# Full / Half Overlay?



## kolias (Dec 26, 2008)

It has been some time since I made some kitchen cabinets and certain techniques has been forgotten. I will be making a framed vanity cabinet and I’m lost on how to figure out the width of the 4 doors. 

I will be using Blum hinges; what do we mean by “Full Overlay” or “Half Overlay” ?

Say if my door opening is 10” and I want the door to overlap by 1/4” on each side (it means then that my door will be 10.50” wide) do I get full overlay or half overlay hinges?


----------



## bobj3 (Jan 17, 2006)

HI

Most are 1/2" overlay that's to say you have 1/2" of stock hanging over the door opening on each side of the door hole..
They make many types of Blum hinges, some will let you open the door all the way (1" over lay the norm)

Size of stock, the best way I have found is the 4" rule..most bits cut 7/16" to 1/2" deep...it's best to use the 2 7/16" wide stock for the door parts. (7/16" deep is the norm for most bits)

I would suggest you call Sommerfeld tools or use the web site and ask them for a Free cat. on page 30 and 31 he will show you the magic trick about the 4" rule..

Hinges, from Rockler if you have tons of money if not eBay, I buy them in the bulk, for about 1.oo each...

http://www.sommerfeldtools.com/

Or use the PDF file below
http://www.sommerfeldtools.com/sommerfelds/Catalog/page28.pdf
http://www.sommerfeldtools.com/sommerfelds/Catalog/page29.pdf

====
http://www.sommerfeldtools.com/sommerfelds/Catalog/page27.pdf

http://www.routerforums.com/router-...ot-bottom-out-your-router-bit.html#post154119
============



kolias said:


> It has been some time since I made some kitchen cabinets and certain techniques has been forgotten. I will be making a framed vanity cabinet and I’m lost on how to figure out the width of the 4 doors.
> 
> I will be using Blum hinges; what do we mean by “Full Overlay” or “Half Overlay” ?
> 
> Say if my door opening is 10” and I want the door to overlap by 1/4” on each side (it means then that my door will be 10.50” wide) do I get full overlay or half overlay hinges?


----------



## jlord (Nov 16, 2009)

Sommerfelds new bits suggest using 2-1/2" stiles & bottom rail (2" reveal + 1/2" detail all four sides if not using an arched top) as the new bits have a 1/2" detail & not the old 7/16" like the CMT bits he used to carry. Other brands use a 7/16" detail.

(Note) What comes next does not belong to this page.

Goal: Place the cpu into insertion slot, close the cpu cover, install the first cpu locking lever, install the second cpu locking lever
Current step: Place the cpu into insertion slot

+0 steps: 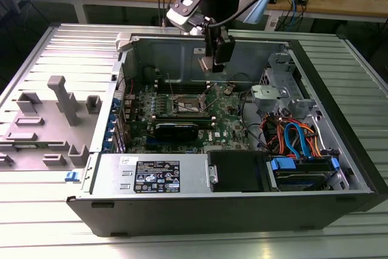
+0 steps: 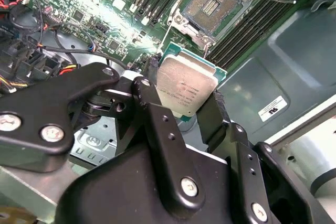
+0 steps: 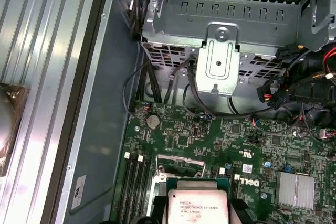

Full overlay hinges are usually used on euro style cabs (frameless) with no face frame. The door will cover each side (3/4") of your cabinet box.

Bob's right about using a 1/2" overlay. Just make your finish size 1" bigger than your opening & use 1/2" overlay hinges. Your door will overhang your opening 1/2" on all four sides. You can get dvd's from sommerfeld that explain clearly how to size & build your doors. The math he uses makes figuring much easier.

http://www.rockler.com/articles/understanding-hinges.cfm

http://www.sommerfeldtools.com/Instructional-DVDs/products/4/


----------



## kolias (Dec 26, 2008)

Now I get it, thank you both


----------